We first performed the above dfdist analysis for habitat types separately in the Swiss and French Alps, and secondly in the cumulative dataset combining the samples from the two alpine regions. The number of loci used as well as the number of individuals per habitat type in the Swiss and French Alps and in total are given in Table 1. We considered loci to be consistent outlier loci for habitat type if they were identified in both regions and in the cumulative analysis.

Identification of hierarchical population structure

In order to detect hierarchical population genetic structure, hereafter refered as population structure, we first applied the Bayesian clustering in structure v2.3.1 modified for dominant data (Falush et al. 2003, 2007; Pritchard et al. 2000). A previous analysis by Poncet et al. (2010) detected two clusters in the whole dataset (FST = 0.1652), namely the Swiss and the French Alps. Based on this observation, we considered the Swiss Alps and the French Alps to represent two independent regional replicates. We thus performed structure analyses separately for each of the two alpine regions to detect population structure within these regions. Each sampling location per region was associated with any of the large-scale genetic clusters detected in a previous study with an independent dataset (Alvarez et al. 2009). In case a sampling location occurred in an area of mixed cluster membership in Alvarez et al. (2009), all individuals of such a location were given a LOCPRIOR that matched the cluster with the highest assignment probability in the adjacent sampling locations of Alvarez et al. (2009). We then used this prior grouping within regions for the LOCPRIOR function in structure (Hubisz et al. 2009). Individuals were then clustered into K discrete clusters (K = 1–6) with the admixture model. We performed three independent runs for each K, with a burn-in period of 50,000 cycles and 50,000 Markov Chain Monte Carlo replications, which was sufficient to give convergent results. Using no location prior or taking the coordinates of each sampling location instead of grouping according to Alvarez et al. (2009) gave very similar results (data not shown). We determined the optimal value of K by visually inspecting the change in maximum likelihood probability and increased admixture as opposed to new subgroups (Fig. S1). Second, analysis of molecular variance (AMOVA) as implemented in arlequin v3.1 (Excoffier et al. 2005) was carried out to test for genetic differentiation among structure groups using 1 000 permutations. AMOVA computes ϕST, an analog of FST statistics (Excoffier et al. 1992).

Identification of population structure in the outlier loci detected

To test whether the outlier loci we detected reflected population structure, we calculated locus-specific ϕSTs (Excoffier et al. 2005) for all 825 polymorphic loci. We determined three separate ϕST-values per locus, namely (1) between the Swiss Alps and the French Alps to identify loci with large-scale population structure, (2) between structure groups in the Swiss Alps and (3) between structure groups in the French Alps. The latter two should detect loci with small-scale population structure. We used results from our structure analyses, classifying all individuals per location to a respective cluster according to a majority rule. Significance was estimated with 1,000 permutations. Corresponding threshold values for ϕST were determined from FSC bootstrap percentile values at P = 0.05 in arlequin. Loci which were detected as significant were designated as exhibiting population structure. Note that outlier loci showing such structure are not necessarily non-adaptive, as variation in population structure may correlate with a regional or large-scale environmental gradient (Holderegger et al. 2008).

Sequencing of outlier locus

Only one locus was identified as a consistent outlier locus across all outlier analyses and was also not affected by population structure (see Results).
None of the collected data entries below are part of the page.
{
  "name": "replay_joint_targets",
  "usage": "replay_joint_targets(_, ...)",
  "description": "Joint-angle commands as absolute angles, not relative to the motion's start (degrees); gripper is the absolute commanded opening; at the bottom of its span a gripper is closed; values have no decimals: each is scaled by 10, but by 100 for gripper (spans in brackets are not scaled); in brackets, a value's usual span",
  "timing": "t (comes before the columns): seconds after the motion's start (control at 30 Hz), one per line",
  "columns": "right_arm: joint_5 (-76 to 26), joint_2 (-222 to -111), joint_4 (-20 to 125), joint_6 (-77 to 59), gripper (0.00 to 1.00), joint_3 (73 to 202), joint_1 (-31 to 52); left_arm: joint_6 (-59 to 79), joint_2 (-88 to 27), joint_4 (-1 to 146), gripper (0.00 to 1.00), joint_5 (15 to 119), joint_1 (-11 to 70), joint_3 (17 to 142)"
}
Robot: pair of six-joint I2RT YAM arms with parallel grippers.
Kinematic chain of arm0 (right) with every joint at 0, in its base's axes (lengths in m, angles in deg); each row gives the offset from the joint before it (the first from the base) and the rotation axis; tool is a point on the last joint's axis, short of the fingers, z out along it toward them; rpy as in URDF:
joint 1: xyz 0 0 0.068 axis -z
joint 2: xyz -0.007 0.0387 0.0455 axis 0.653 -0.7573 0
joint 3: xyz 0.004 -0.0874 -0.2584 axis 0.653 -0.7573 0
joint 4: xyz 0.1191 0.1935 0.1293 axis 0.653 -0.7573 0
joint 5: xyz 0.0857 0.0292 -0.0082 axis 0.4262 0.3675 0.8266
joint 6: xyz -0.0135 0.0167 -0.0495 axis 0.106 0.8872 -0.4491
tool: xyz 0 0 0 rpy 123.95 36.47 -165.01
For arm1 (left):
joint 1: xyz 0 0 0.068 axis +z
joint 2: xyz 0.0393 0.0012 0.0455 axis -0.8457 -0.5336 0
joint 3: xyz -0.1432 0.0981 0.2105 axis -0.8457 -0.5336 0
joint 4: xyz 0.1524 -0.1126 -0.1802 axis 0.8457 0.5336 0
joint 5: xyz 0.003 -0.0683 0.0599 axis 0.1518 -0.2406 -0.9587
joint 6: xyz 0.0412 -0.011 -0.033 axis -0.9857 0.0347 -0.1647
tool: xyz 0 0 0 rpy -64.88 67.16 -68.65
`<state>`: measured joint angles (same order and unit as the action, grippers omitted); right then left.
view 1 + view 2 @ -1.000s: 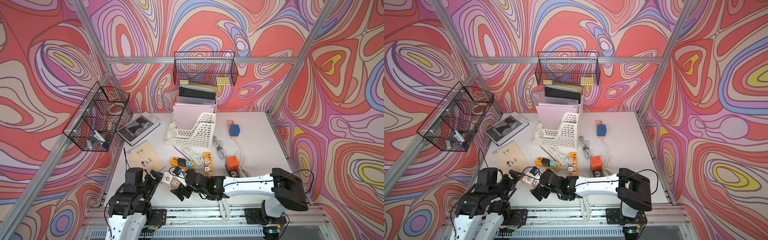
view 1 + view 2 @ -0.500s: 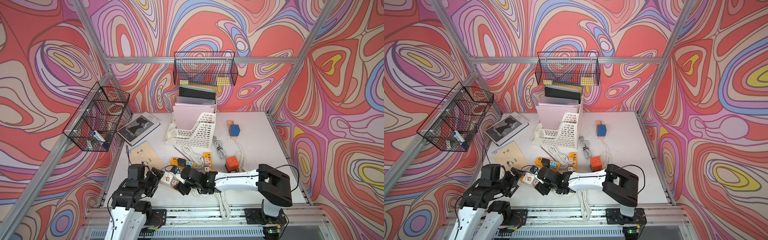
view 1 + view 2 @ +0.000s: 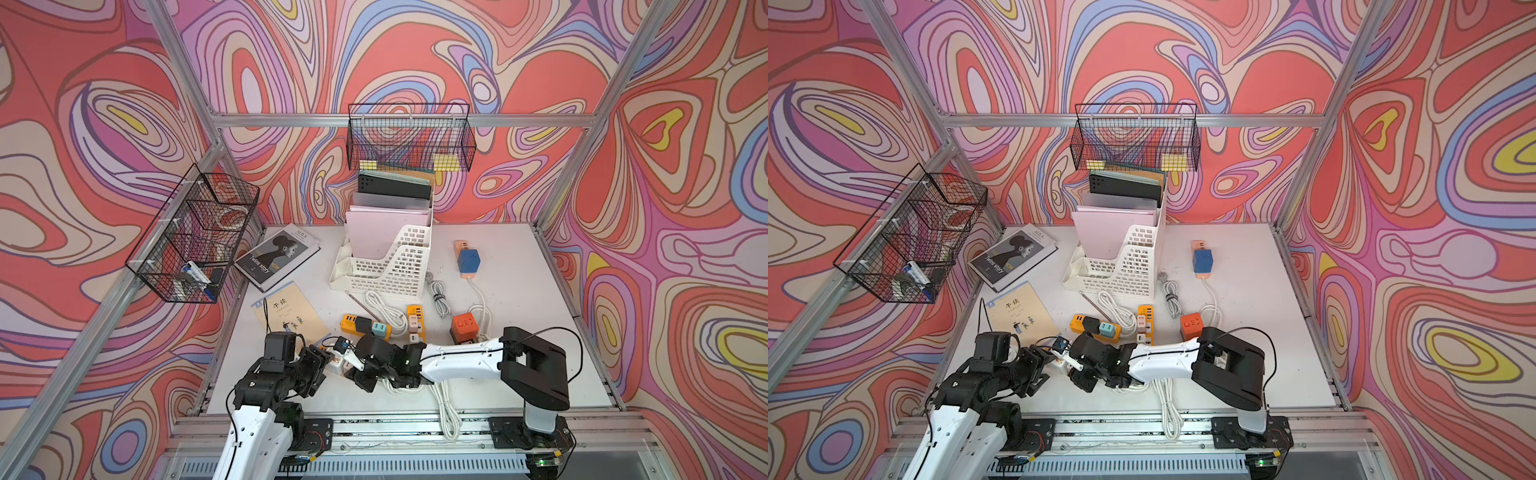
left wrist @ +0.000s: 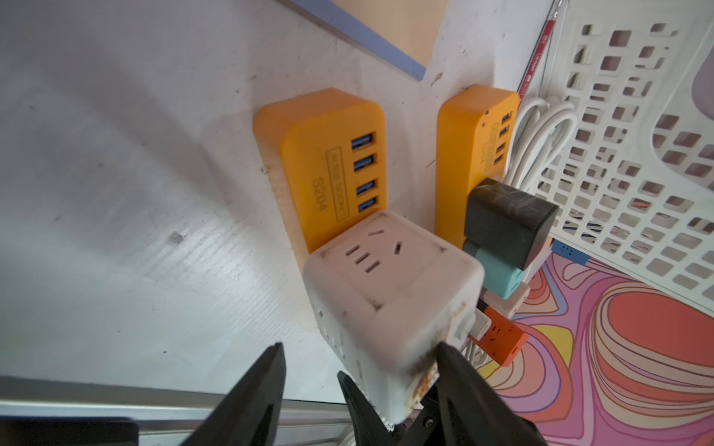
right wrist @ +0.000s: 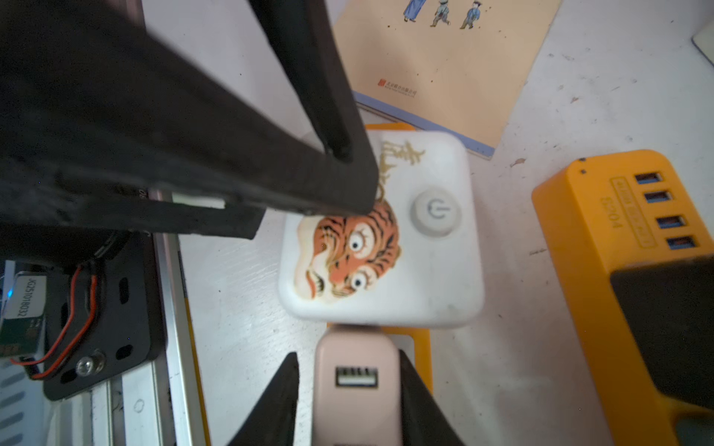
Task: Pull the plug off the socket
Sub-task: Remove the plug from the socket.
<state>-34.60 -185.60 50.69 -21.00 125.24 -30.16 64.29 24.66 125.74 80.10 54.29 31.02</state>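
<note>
Step in hand, I'd say: getting hold of both halves before the pull. The white socket cube (image 5: 405, 270) sits near the front-left edge of the table (image 3: 519, 270), over a yellow USB strip (image 4: 332, 162), w/ the pink plug (image 5: 355, 386) stuck in its side.

The right gripper (image 5: 347, 353) is narrowed onto the plug, pads (image 5: 419, 405) against both flanks. Looks like a grip. The left gripper (image 4: 359, 345) is approx half open round the cube: 1 finger (image 4: 463, 386) touches the cube's corner, the other finger (image 4: 251, 390) stands off it w/ bare table between. So the cube isn't clamped yet, imo.

Next move calls for left jaws tight on the cube. Then the right arm draws straight back along the prongs, no twist, while the left holds firm. Otherwise the cube just drags along.

Views: only the right wrist cam shows the plug, the tiger print (image 5: 347, 251) & the power btn (image 5: 434, 212). The left wrist cam shows no plug (prob hidden by the cube) but does show the finger gap. In both top views the 2 grippers crowd the spot, and the plug can't be made out.
</note>
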Motion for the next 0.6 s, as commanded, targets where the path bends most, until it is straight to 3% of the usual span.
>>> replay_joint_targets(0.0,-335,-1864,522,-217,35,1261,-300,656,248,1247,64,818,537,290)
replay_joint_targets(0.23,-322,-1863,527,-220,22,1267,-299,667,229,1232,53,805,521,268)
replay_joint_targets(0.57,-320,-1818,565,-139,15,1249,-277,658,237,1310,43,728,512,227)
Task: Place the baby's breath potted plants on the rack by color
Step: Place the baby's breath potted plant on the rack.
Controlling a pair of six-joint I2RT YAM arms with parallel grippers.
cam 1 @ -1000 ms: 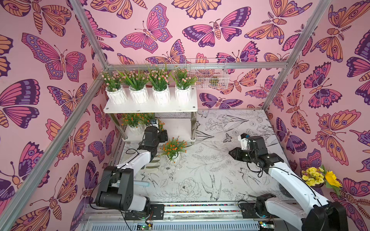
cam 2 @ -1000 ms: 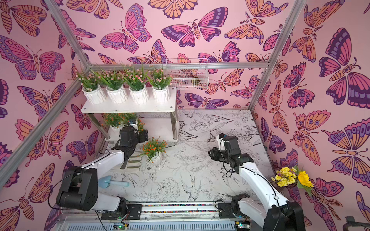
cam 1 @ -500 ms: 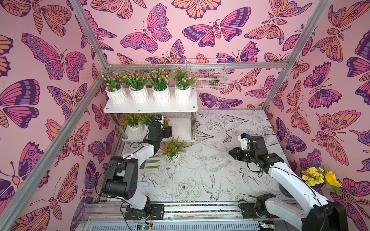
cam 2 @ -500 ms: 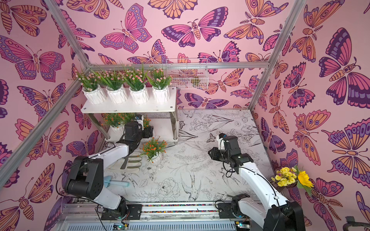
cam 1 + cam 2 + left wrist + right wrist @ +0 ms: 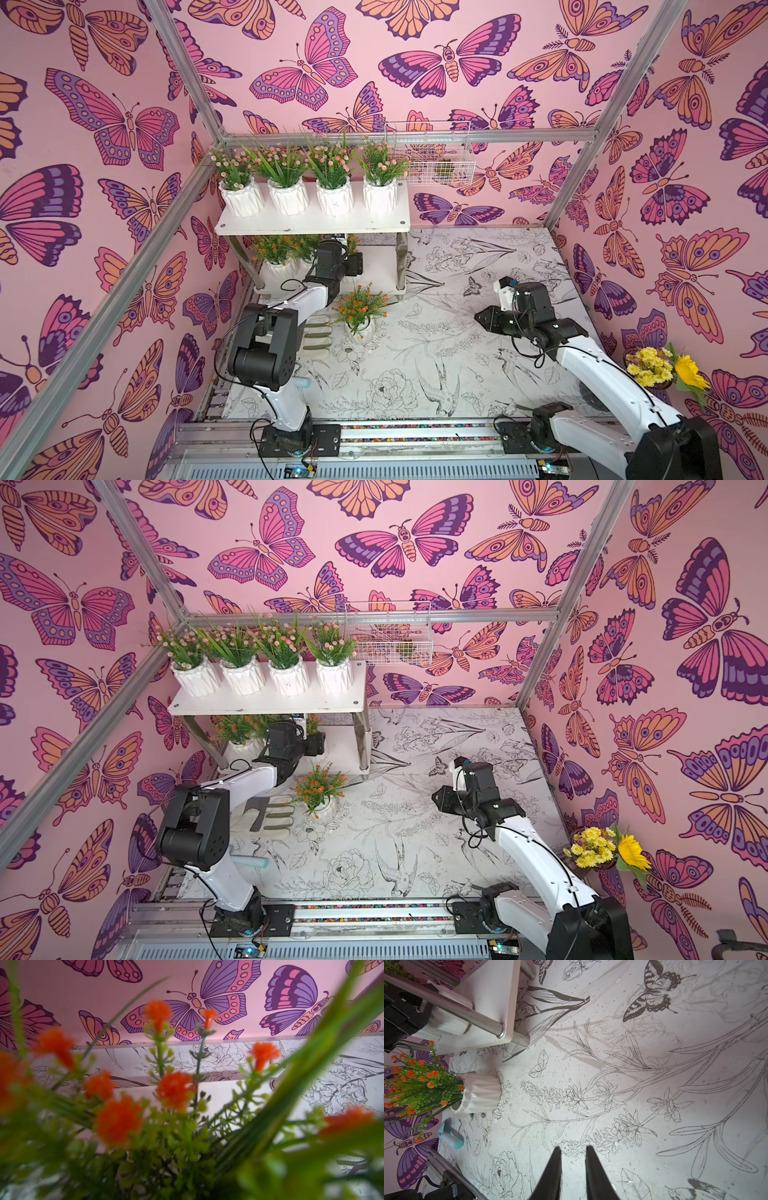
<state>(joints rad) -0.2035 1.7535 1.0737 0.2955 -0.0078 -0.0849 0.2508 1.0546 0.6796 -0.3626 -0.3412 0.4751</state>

For this locus EM74.7, we generated AFLP genotypes using the procedures in Herrmann et al. (2010) for eight samples: four samples that lacked the corresponding AFLP band and four samples with the AFLP band present. Of the eight samples (three from the French Alps, five from the Swiss Alps), three were collected in scree, two in nutrient-rich and three in moist habitat types. Genomic DNA was digested using EcoRI/MseI and the selective PCR was done using primers EcoRI 5′-GACTGCGTACCAATTC with selective bases ATC and MseI 5′-GATGAGTCCTGAGTAA with selective bases CAC.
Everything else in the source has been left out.